Open rferraton opened 1 year ago
I am planning to create a tutorial.io. I noticed that new visitors do not accept long readme. Currently, the combination of commands will affect whether the dataset is over memory.
So I am on the way to redesign the new streaming engine to separate T from E-L phases. The current system will focus on the Transformation phase, so the new streaming engine will be responsible for E and L phases. Disadvantage is, an app will need to config 3 script files for each of E, T, L. In the E script, it will also use to define the name of T and L script.
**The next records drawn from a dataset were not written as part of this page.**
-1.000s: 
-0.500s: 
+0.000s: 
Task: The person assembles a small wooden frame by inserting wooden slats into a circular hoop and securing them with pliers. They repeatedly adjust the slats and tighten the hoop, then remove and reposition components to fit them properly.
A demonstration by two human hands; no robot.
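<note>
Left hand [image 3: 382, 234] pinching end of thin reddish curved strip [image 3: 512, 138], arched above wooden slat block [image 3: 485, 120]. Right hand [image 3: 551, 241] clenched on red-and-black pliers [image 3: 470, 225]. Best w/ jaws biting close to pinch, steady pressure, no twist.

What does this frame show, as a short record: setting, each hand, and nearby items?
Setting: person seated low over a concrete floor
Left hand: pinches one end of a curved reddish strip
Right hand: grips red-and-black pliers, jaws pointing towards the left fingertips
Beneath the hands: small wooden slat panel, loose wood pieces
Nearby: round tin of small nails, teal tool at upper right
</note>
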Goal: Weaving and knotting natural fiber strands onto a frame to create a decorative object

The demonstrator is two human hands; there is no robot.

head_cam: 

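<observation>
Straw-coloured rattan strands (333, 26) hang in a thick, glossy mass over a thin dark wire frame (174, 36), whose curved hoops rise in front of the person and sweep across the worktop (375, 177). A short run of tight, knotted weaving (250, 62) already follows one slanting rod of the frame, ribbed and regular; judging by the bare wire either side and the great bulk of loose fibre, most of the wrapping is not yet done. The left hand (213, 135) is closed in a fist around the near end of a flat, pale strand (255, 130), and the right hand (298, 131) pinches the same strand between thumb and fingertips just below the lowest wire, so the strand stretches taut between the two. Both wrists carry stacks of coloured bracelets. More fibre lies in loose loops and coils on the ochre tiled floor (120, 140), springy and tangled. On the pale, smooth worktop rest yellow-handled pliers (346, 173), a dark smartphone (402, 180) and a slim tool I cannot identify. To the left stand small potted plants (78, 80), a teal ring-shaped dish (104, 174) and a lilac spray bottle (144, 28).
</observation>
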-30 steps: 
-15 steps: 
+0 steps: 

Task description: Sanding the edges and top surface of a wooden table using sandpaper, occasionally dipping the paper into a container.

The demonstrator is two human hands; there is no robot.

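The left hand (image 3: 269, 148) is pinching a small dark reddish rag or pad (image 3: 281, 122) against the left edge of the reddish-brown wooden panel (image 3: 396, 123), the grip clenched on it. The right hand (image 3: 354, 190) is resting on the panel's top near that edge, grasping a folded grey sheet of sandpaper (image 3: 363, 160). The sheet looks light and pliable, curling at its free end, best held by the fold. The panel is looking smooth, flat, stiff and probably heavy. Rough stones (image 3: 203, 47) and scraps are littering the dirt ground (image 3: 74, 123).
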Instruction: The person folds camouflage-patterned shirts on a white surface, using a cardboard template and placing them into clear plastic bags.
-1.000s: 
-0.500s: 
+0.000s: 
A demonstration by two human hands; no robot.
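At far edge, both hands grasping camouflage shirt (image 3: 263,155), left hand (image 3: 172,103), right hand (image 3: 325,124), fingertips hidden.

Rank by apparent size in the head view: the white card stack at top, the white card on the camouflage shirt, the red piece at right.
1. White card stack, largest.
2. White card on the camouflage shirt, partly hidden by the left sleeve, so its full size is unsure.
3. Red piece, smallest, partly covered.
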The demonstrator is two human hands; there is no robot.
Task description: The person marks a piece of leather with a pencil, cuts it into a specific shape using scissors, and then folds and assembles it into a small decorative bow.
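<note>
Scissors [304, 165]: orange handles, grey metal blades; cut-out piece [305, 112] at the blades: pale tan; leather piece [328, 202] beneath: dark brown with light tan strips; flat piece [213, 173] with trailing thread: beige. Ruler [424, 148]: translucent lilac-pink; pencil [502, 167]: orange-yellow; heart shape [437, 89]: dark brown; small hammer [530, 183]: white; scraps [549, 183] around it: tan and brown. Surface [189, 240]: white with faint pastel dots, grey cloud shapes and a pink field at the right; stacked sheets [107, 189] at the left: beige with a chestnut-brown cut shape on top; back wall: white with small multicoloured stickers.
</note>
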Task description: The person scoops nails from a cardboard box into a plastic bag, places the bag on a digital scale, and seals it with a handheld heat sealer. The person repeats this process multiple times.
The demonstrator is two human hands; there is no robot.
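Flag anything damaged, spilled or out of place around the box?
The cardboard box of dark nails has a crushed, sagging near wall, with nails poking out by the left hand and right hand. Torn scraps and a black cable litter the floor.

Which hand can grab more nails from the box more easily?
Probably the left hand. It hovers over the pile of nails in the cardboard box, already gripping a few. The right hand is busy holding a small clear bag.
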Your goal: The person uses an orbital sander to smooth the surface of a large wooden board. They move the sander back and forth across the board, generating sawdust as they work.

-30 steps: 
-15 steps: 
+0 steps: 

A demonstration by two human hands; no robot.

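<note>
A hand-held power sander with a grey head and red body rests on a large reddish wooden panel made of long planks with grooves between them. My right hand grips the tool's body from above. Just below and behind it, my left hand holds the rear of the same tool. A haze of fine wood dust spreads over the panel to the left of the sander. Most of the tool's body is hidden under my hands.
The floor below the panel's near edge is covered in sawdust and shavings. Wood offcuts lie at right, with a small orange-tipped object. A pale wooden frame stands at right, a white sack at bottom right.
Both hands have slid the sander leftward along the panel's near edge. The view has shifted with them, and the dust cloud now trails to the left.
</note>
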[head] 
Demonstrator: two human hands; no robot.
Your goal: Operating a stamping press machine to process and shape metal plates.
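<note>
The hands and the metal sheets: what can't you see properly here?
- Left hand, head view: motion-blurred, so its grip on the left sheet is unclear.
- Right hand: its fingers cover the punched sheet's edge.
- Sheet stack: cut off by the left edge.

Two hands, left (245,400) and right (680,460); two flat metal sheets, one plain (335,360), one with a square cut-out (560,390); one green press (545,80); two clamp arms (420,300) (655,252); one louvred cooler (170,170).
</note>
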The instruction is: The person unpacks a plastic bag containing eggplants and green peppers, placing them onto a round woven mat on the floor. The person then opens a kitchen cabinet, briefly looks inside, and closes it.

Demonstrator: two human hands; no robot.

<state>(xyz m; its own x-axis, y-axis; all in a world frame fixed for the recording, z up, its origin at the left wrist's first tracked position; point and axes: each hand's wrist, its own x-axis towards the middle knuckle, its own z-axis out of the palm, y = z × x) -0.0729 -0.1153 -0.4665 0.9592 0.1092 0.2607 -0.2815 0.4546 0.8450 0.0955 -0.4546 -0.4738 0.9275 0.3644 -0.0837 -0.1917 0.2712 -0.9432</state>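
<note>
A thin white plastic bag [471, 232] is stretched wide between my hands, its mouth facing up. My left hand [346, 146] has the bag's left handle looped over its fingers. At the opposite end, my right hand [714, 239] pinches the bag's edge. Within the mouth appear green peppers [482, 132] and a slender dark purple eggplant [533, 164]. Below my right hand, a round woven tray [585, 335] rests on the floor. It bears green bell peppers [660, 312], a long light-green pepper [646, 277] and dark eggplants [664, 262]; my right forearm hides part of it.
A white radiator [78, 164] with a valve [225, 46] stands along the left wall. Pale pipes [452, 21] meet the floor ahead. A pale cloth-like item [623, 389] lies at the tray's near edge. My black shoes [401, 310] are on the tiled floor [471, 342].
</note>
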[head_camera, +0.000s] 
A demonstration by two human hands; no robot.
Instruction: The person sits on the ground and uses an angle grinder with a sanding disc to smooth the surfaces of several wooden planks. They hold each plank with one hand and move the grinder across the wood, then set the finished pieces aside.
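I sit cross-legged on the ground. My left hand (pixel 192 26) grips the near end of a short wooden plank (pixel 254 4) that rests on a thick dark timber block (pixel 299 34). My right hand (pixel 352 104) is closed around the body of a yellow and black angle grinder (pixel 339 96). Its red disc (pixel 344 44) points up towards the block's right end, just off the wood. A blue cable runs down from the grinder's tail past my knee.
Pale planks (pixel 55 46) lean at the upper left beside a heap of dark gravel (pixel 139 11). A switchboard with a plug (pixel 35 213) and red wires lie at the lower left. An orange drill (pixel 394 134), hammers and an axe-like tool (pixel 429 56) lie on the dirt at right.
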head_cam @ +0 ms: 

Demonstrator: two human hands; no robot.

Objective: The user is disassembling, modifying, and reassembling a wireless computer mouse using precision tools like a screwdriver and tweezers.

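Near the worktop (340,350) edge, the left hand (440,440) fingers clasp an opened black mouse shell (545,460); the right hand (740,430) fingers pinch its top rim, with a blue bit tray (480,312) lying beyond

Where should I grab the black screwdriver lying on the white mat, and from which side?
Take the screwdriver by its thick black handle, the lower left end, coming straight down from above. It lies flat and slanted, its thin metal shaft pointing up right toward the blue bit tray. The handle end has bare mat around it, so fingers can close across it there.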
E phase is responsible for distributing table partition for T. T return dataset to E for the L.
After this change, use of commands will not be affected by file format and whether it is over memory when using commands for the transformation phase. And I will add support for file formats in the E and L phases. The E-L phase can be run within Peaks.exe or a separate runtime, using gRPC to connect together. I believe this new streaming model can assist in solving the current issues of large dataset I have found on DuckDB and Polars. The new streaming engine my plan is to support trillions of rows, so the distributions of partitions for the transformation phase can be processing by more than one computing devices. I hope this move can drive more open source softwares moving on to the age of distributed computing.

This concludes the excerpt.